Sir William Leighton (/ˈleɪtən/ LAY-tən; c. 1565 – buried 31 July 1622) was an English Jacobean composer and editor who published The Teares and Lamentacions of a Sorrowfull Soule (1614). He was also a politician.

==Family==
Leighton was first son of William Leighton (died 1607) of Plaish Hall, Cardington, Shropshire, who was Chief Justice of North Wales, and of his wife Isabella, daughter of Thomas Onslow of London.

Leighton married Winifred, daughter of Simon Harcourt, of Ellenhall, Staffordshire, by whom he had one son and two daughters. His wife died in 1616.

Leighton seems to have been in poor standing with his own father, who in the latter's will divided his property between William's half-brother and William's then infant son. William was not allowed use of his son's portion unless he gave "good and sufficient sureties". Leighton's biographer 'J.J.C.' suggests it was probably because Leighton had been a follower of Elizabeth I's disgraced favourite the Earl of Essex, to whom Leighton had written letters in 1600.

==Career==
For education, Leighton recordedly attended Shrewsbury School in 1577, followed by admission as a law student to the Inner Temple in 1580.

Leighton served as MP for Much Wenlock in the last Elizabethan parliament in 1601. He was knighted by King James I in 1603. He is recorded as a Gentleman Pensioner in the royal households of Elizabeth I and James I from 1602 to 1606 or 1609.

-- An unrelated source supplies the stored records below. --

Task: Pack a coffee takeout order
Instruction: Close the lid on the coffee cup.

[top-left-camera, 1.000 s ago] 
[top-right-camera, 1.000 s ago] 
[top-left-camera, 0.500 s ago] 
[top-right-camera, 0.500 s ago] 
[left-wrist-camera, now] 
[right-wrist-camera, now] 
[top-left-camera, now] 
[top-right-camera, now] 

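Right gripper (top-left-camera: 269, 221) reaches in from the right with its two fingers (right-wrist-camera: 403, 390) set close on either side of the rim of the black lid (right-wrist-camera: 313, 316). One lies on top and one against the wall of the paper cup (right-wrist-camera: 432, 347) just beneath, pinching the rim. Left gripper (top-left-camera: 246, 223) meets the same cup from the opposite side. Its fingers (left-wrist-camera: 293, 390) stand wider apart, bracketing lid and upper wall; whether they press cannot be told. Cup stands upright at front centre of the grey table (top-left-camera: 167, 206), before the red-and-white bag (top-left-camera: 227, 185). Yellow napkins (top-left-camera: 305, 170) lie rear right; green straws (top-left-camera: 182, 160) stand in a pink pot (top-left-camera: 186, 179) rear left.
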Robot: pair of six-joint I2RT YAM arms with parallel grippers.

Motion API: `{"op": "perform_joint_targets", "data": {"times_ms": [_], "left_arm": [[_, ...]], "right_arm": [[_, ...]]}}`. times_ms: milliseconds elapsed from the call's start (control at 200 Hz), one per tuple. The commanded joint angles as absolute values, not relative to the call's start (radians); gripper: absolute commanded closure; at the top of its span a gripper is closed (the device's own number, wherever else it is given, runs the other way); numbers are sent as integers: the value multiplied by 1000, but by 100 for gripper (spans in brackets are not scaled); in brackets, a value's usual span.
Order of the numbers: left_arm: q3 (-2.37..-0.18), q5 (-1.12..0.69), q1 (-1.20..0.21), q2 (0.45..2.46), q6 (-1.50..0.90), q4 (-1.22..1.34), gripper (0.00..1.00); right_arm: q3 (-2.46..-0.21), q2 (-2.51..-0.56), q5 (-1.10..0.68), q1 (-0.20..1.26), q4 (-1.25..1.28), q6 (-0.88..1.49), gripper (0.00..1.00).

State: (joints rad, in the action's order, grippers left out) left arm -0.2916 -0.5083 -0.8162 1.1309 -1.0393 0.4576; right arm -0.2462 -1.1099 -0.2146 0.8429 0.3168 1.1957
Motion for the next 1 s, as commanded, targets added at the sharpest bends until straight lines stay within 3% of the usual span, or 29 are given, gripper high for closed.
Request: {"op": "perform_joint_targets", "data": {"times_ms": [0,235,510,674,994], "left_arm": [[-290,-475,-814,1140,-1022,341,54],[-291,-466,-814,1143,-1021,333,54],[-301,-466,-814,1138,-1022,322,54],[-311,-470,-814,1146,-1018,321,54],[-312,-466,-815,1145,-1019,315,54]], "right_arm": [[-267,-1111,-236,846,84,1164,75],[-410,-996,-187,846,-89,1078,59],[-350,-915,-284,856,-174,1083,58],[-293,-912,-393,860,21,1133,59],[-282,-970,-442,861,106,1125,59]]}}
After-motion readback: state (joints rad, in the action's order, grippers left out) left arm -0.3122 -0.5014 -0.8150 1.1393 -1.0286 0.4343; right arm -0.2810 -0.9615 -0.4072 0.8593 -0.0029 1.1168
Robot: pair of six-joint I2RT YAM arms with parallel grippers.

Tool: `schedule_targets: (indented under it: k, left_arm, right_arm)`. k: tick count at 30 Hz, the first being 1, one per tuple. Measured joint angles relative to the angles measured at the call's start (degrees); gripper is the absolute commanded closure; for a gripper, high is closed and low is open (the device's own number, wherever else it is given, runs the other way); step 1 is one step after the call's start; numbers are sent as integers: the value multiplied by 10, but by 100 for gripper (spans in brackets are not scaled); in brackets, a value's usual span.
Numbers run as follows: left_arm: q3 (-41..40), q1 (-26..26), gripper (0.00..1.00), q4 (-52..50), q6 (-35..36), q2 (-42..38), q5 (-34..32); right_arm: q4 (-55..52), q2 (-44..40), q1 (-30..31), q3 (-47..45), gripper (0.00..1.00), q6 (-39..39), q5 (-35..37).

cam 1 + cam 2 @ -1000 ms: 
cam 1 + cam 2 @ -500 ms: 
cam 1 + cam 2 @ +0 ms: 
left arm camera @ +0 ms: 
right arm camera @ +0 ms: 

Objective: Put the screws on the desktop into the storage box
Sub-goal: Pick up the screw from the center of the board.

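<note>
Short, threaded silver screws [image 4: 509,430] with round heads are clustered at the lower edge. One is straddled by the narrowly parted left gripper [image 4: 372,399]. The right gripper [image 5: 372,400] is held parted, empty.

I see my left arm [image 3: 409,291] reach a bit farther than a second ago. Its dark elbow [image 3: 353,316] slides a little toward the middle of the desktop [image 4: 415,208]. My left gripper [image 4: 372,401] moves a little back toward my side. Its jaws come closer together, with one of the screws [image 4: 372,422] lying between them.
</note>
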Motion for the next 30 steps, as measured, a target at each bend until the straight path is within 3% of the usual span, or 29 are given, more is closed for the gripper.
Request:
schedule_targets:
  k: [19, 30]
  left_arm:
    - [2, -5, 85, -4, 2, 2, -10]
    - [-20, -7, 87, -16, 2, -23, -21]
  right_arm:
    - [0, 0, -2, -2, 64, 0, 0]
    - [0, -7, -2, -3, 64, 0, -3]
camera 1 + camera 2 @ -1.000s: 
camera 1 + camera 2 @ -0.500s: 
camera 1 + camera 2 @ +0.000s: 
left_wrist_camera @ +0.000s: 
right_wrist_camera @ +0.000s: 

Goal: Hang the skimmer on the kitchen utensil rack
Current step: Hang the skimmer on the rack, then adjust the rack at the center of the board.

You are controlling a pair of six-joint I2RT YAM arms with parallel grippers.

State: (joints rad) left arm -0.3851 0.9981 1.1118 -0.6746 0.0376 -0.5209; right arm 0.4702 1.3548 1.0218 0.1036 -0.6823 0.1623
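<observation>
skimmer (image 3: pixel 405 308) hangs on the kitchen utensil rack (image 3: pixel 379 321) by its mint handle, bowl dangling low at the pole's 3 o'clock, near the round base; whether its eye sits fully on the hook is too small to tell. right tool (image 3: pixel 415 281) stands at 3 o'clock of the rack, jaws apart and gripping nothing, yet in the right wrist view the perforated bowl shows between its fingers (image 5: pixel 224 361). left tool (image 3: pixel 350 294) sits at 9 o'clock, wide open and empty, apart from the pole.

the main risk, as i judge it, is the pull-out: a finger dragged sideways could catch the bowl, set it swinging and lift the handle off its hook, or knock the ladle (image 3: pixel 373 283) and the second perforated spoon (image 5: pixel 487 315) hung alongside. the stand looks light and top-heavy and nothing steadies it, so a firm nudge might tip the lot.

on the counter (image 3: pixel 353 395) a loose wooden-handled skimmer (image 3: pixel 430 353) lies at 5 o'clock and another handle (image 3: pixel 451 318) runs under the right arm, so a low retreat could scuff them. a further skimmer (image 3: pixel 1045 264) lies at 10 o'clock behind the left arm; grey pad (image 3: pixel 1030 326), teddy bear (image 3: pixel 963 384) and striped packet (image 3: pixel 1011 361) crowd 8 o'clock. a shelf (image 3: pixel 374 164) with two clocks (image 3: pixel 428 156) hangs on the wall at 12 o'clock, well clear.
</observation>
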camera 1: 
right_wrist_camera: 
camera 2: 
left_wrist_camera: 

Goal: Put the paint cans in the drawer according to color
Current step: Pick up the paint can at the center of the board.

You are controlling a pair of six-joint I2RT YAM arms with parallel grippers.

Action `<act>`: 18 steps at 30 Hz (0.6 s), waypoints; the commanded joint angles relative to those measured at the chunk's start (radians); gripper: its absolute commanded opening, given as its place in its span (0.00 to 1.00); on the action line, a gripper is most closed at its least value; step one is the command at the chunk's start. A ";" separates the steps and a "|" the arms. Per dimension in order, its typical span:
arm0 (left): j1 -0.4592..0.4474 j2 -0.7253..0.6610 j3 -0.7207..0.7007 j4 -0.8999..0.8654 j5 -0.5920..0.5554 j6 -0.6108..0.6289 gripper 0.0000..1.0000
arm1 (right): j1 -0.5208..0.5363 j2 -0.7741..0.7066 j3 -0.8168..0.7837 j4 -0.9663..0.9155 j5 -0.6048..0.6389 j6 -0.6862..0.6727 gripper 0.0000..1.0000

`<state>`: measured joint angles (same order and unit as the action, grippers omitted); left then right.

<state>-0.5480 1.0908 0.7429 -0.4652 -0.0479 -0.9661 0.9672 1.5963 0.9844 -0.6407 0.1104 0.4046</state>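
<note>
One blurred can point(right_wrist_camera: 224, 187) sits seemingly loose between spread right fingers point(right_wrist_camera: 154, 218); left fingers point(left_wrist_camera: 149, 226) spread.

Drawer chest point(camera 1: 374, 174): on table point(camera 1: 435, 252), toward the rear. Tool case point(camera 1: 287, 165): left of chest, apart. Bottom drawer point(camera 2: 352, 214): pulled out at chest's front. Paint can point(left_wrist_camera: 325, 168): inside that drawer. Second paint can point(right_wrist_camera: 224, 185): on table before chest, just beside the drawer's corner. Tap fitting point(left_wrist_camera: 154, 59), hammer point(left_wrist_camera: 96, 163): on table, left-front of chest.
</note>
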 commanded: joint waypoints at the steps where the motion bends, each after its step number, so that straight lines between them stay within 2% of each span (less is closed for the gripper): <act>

In 1605, he was heavily fined for bearing witness in support of the claims of Robert Dudley the explorer and claimant to the peerage of his illegitimate father, the late Robert Dudley, 1st Earl of Leicester, who had been another favourite of Elizabeth I.

In 1608, he was sued for debts by Sir William Harmon, and in 1610 was outlawed and imprisoned for debt. He may have still been in prison when Teares and Lamentations was written.

Leighton died in London and was buried at St Bride's, Fleet Street on 31 July 1622.

==Literary work==
Virtue Triumphand [Triumphant], produced in 1603, is believed to have led to his knighthood. It is a eulogy to King James, with allusions to Classical writers and the Bible.

The Teares and Lamentations of a Sorrowfull Soul comprised 55 pieces by 21 composers (among them John Bull, William Byrd, John Dowland and Martin Peerson), including eight by himself, and with prefatory notes by inter alia diplomat Sir Arthur Hopton and theologian John Layfield. There is a modern edition published by Stainer and Bell and a modern facsimile. Several radio broadcasts have been made but no commercial recording has been carried out yet. The book is historically important because it has parts for an instrumental accompaniment of broken consort and introduces the term "consort song".